→ EXERCISE
Give only the number of lines in the data that include the string "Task".

____________

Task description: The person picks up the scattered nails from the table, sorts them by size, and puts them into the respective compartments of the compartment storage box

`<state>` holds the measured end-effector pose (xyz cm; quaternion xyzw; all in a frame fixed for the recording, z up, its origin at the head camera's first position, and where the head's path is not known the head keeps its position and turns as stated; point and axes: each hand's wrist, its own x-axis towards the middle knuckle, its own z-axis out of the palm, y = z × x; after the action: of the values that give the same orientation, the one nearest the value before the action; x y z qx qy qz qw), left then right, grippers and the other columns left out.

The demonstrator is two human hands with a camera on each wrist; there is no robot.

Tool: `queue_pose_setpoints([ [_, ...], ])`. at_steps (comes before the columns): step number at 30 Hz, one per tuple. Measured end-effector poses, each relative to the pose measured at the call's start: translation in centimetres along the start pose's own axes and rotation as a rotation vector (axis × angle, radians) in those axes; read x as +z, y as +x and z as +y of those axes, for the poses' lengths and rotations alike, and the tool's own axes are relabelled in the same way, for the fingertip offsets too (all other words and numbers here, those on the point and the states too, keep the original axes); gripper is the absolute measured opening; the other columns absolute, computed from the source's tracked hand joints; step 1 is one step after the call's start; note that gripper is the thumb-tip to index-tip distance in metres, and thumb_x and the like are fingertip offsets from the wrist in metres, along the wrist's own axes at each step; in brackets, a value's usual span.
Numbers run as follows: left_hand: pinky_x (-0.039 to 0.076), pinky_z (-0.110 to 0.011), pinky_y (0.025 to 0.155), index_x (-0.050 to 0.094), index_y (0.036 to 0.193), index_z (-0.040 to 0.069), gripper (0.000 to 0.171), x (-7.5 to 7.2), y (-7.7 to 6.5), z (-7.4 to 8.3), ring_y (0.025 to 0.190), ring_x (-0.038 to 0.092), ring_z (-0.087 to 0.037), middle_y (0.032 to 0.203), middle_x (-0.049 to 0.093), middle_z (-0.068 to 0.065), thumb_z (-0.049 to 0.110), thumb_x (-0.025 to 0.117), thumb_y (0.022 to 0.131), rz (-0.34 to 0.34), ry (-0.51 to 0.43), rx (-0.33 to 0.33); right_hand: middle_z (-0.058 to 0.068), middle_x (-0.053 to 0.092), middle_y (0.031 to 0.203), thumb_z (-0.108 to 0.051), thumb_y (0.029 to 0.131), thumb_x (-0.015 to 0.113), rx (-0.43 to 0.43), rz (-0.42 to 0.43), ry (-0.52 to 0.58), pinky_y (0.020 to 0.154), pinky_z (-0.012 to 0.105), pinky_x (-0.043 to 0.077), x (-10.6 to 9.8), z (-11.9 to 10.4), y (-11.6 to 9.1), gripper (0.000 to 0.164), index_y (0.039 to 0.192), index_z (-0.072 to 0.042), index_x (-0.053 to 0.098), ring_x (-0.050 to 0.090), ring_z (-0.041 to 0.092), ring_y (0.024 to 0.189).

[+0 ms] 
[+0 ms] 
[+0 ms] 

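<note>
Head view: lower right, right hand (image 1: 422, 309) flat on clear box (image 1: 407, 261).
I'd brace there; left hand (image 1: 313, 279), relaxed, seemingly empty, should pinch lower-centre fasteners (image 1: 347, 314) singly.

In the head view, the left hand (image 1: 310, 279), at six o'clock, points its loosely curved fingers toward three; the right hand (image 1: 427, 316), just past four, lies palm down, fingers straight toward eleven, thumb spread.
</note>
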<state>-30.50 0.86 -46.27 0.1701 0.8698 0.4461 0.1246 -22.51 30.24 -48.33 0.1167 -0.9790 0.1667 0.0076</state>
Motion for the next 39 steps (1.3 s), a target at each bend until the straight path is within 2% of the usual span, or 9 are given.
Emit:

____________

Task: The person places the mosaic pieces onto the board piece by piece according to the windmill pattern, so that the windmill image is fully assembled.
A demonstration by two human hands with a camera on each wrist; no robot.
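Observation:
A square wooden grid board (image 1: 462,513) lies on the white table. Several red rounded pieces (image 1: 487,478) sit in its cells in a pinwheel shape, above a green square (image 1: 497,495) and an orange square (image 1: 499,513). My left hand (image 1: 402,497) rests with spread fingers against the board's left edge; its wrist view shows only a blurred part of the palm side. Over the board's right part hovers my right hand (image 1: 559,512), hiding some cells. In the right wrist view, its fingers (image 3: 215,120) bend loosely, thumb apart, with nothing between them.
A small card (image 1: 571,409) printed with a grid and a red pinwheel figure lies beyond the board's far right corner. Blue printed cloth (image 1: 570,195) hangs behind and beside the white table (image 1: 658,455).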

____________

→ ANSWER TO THE PROBLEM
2